Buying vehicles through the internet

Discussion in 'The Watercooler' started by mstang67chic, Sep 16, 2008.

  1. mstang67chic

    mstang67chic Going Green

    The hubs is looking for a new (to him) truck and has been scouring the internet. Our problem is that when we contact private sellers for more information, they SEEM to be legit but something just doesn't ring true. Has anyone heard of any scams regarding big purchases like this and ones that are done through Ebays payment system? (secure pay or whatever it is)
     
  2. Hound dog

    Hound dog Nana's are Beautiful

    Ebay has some way of ranking how pleased "customers" are with a purchase.
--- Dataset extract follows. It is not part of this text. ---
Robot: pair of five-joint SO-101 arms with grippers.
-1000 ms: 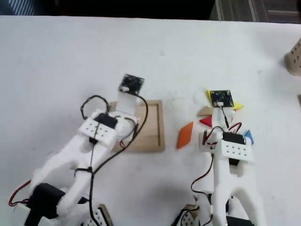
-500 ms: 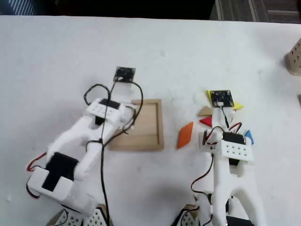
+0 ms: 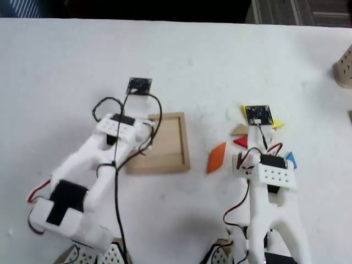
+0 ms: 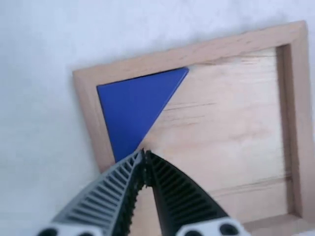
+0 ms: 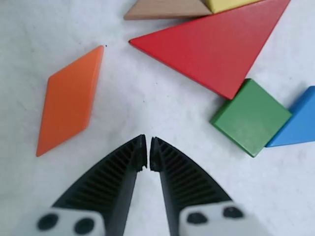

I know sister in law and Travis use this as a way to judge if someone is legit. Since I don't use Ebay I can't describe it any better than that though. Sorry
     
  3. mstang67chic

    mstang67chic Going Green

    That's the thing....the ads aren't on Ebay. We're finding them on Autotrader, Craigslist...all types of places. It's just that most of them want payment through Paypal or Ebays secure pay...something along that lines. The thing that get's us though, is that most of these "people" will email us (after we inquire about the ad) with some "just this side of odd" story (just got a divorce, shipping off to Iraq, got a company car) and how they will pay for shipping and it's like pulling teeth to get information out of them. That alone tells me something is up but I was wondering if anyone knows about any scams. (One of them had horrendous grammar but perfect spelling. And spelling of big enough words that if your grammar is that bad, you probably can't spell some of these words. Reeeeally tripped my alarms on that one)
     
  4. DammitJanet

    DammitJanet Well-Known Member Staff Member

    If you buy a car...make sure you do a carfax vehicle report. You can also make sure and check the persons ebay account for their history. Its a ranking system to let you know how they do. Also, if you use ebay and paypal for buying a car, you do have some protection against fraud. Read the details.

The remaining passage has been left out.